In some places chemicals may precipitate directly out of the water and onto the sea floor. One relatively common precipitate is Mn-oxide, which enters the water in solution either through hydrothermal activity or continental weathering. Over time, Mn is concentrated into hard, round, black blobs known as Mn-nodules.
Planktic organisms make up a significant proportion of deposits in deep marine environments, though few are large enough to fossilize. Radiolaria up to 0.5mm may be seen in any sediments above the SCD, and macroscopic foraminifera are common above the CCD. Body fossils of larger open-water organisms such as cephalopods or whales are significantly less common, but pelagic organisms with hard shells or bones will sink to the ocean floor after death and potentially fossilize.
Trace fossils are almost exclusively of the Nereites ichnofacies, consisting of regular, surficial feeding traces. Benthic organisms in the deep ocean are rare because nutrients are rare, and the regularity of these feeding traces is thought to be a strategy to increase efficiency.
Due to the basin-like shape of the ocean floor, the mud, chert, and mud limestone facies tend to create something resembling concentric rings, with mud limestone closest to continental margins and the mud facies farthest away. Turbidite deposits become more common closer to continental margins.

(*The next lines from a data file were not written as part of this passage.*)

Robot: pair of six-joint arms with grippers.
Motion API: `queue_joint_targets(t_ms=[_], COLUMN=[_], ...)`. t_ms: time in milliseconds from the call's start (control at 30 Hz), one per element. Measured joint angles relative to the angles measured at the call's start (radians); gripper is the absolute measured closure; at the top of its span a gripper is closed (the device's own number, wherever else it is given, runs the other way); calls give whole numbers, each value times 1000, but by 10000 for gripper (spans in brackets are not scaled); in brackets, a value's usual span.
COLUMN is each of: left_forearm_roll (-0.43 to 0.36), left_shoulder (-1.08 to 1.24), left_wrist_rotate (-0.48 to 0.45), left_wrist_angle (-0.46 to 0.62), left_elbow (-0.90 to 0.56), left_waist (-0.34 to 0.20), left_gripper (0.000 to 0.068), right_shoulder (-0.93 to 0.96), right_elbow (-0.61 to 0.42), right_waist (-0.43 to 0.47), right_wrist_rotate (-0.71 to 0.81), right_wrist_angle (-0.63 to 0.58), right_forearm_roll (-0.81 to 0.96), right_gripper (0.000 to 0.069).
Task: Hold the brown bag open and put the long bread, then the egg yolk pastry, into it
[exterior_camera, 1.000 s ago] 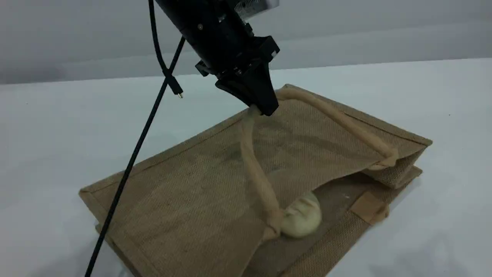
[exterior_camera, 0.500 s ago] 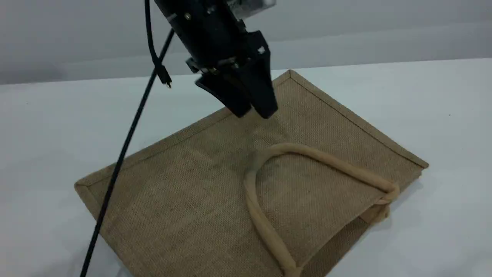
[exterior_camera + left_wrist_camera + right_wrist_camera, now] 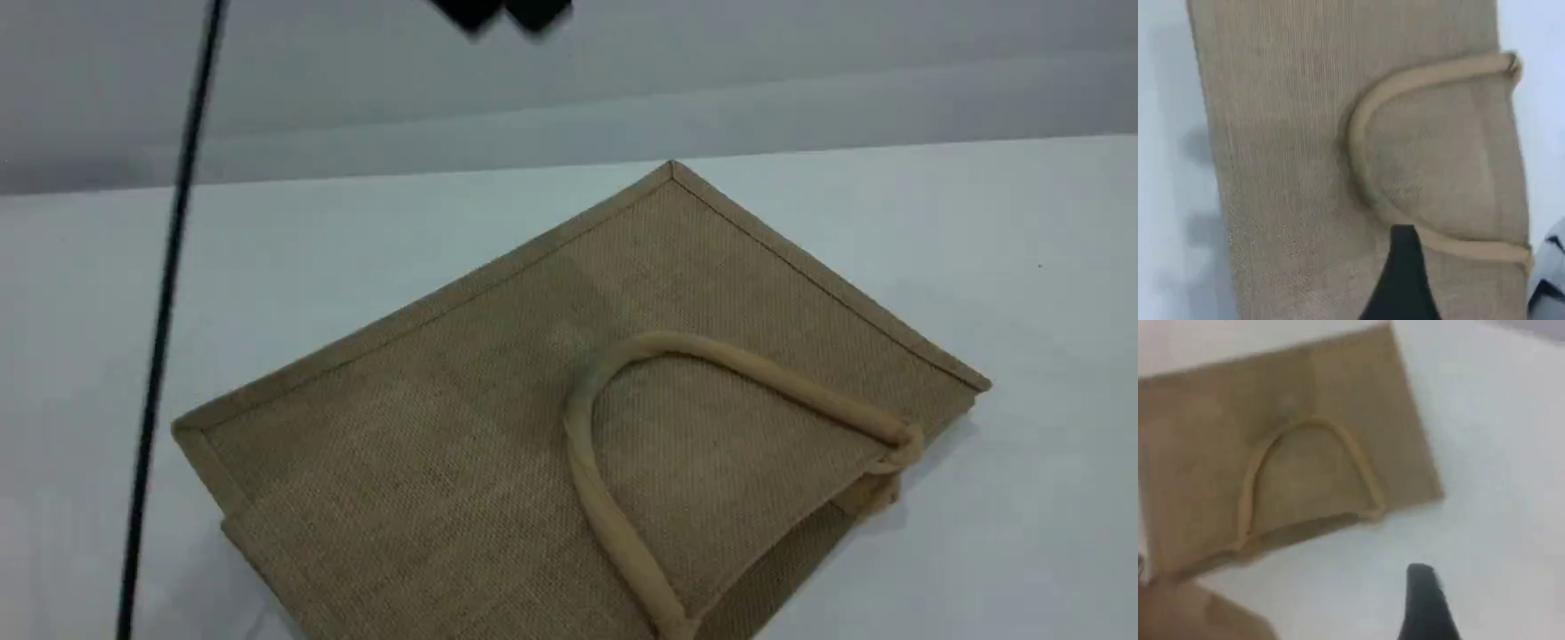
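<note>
The brown bag (image 3: 498, 391) lies flat on the white table with its mouth collapsed shut toward the near right. One beige handle (image 3: 756, 373) rests in a loop on its top side. Only the two dark tips of my left gripper (image 3: 502, 13) show at the top edge of the scene view, apart and empty, high above the bag. From the left wrist, one fingertip (image 3: 1405, 273) hangs over the handle (image 3: 1361, 127). A right fingertip (image 3: 1423, 600) hovers over bare table beside the bag (image 3: 1205, 427). The long bread and the egg yolk pastry are hidden.
A black cable (image 3: 164, 311) hangs down the left side of the scene view, in front of the bag's left corner. White table (image 3: 1022, 222) surrounds the bag, and a grey wall rises behind it.
My left gripper let go of the handle and rose to the top edge. The bag's upper side dropped flat, covering the egg yolk pastry that showed in its mouth.
</note>
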State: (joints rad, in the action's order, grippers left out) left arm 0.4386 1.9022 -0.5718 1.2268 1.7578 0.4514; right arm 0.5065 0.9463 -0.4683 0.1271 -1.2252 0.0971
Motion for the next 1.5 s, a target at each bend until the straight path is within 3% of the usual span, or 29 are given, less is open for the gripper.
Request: queue_joint_targets(t_ms=[133,300,567,667,800,1100,1500], left_forearm_roll=[-27,-74,-303,-375,-387,-412,-413], left_shoulder=[-92,-192,-318,-356,-405,-638,-1055], left_wrist_rotate=[70,159,346,404,444,530,572], left_wrist_angle=[-1,-2,-1,-3,-5,-6,-36], left_elbow=[0,-1,-3,-5,-44,-314,-863], left_waist=[3,53,224,284,334,340,340], left_gripper=[161,161,160,160,160,160,160], right_shoulder=[-170,-360,-472,-472,-472,-472,-472], right_elbow=[-81,-217,-434,-442,-439,-439,-439], right_waist=[0,0,0,0,0,0,0], right_wrist_rotate=[0,0,-1,-5,-5,-5,-4], right_wrist_angle=[0,0,155,158,162,158,158], right_forearm_roll=[40,33,-30,-27,-27,-27,-27], right_gripper=[299,299,299,299,299,302,304])
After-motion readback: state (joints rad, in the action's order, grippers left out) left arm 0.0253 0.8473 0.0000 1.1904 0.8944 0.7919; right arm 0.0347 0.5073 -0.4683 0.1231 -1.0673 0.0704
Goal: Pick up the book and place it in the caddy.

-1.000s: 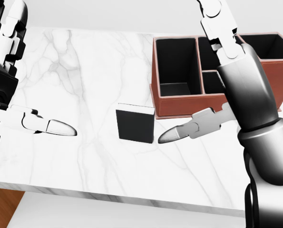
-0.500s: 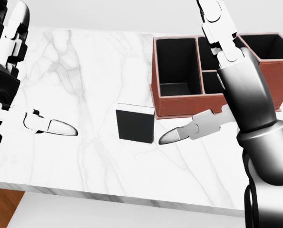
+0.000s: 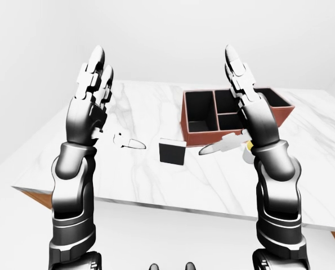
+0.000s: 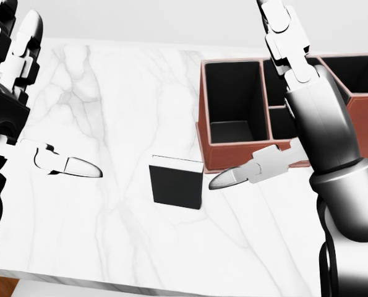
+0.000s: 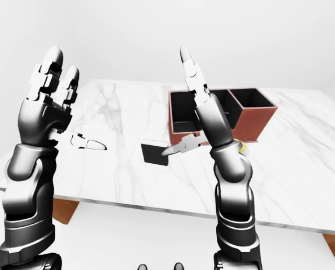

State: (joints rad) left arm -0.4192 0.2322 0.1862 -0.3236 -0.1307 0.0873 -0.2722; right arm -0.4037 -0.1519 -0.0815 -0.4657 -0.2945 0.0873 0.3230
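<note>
Head view: both hands spread, empty. Lower right hand (image 4: pixel 276 158) over book (image 4: pixel 175 183); clamp edges squarely before lifting toward caddy (image 4: pixel 233 148).

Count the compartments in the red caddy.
4, as far as visible. In the caddy, left-eye view: a tall one at its left, two smaller middle ones, upper and lower, and one at right. The right hand hides part of them.
</note>
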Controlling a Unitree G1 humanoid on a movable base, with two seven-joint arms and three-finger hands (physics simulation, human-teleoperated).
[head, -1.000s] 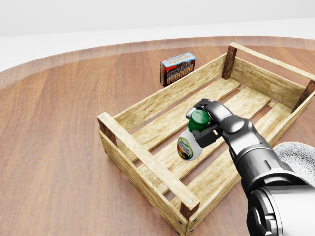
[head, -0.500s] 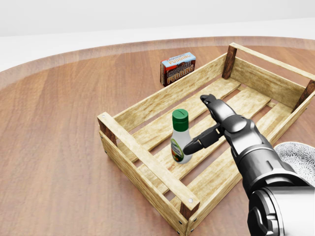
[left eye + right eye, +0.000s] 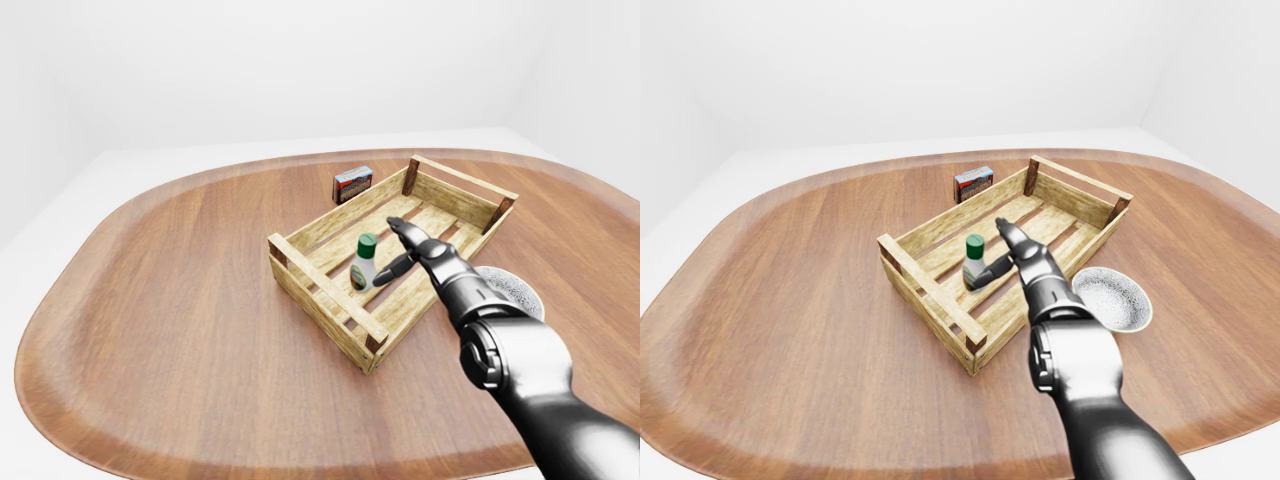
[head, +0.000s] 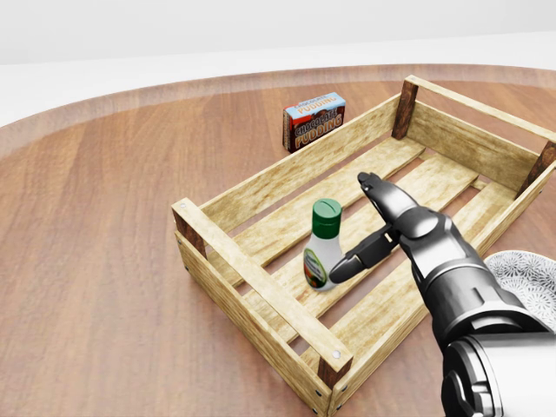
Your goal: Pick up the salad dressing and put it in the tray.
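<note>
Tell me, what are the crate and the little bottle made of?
The tray looks like rough, unvarnished wood: pale slats with visible grain, darker corner posts. The salad dressing bottle looks like smooth white plastic with a glossy green cap and a printed label, though it could be something else.

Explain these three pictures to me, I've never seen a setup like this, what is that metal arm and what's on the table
These are simulator renders from three cameras on a humanoid robot's head, all looking over its own arms: one head view and a left-eye and right-eye pair showing nearly the same scene from farther out. The dark metal arm entering at the bottom right is the robot's right arm, ending in a three-finger right hand. Its fingers are spread open and hold nothing. On the round wooden table sits a slatted wooden tray. The salad dressing, a small bottle with a green cap, stands upright inside it, just left of the hand. Beyond the tray is a chocolate pudding box, and a patterned bowl lies to its right. The left hand is not visible.
</note>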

Vertical facies changes are influenced by tectonic processes as well as changes the carbonate and silica compensation depths. As a deep marine basin is uplifted (or the CCD and SCD over it lowered), it will transition from mud to chert, then to mud limestone.
Because there is very little flow to transport sediment, sedimentary processes in deep marine environments are largely based around settling and chemical processes.
There are three primary facies associated with deep marine sedimentary deposition: mud limestone, which is primarily composed of calcareous ooze from calcareous planktic organisms; chert, which is primarily siliceous ooze from siliceous planktic organisms; and red mud, which is composed of dust, soot, and ash blown over the ocean. Their locations relative to one another are governed by the CCD and SCD, which determine how deep calcareous and siliceous material can go before dissolving.
Anything floating in the open ocean may make its way down to the sea floor and be incorporated into sediments, provided it does not dissolve. Because of this, pelagic fossils are relatively common in deep marine sediments.
Nichols, Gary, 2009, Sedimentology and Stratigraphy, 2nd ed.: Chichester, UK, Wiley- Blackwell.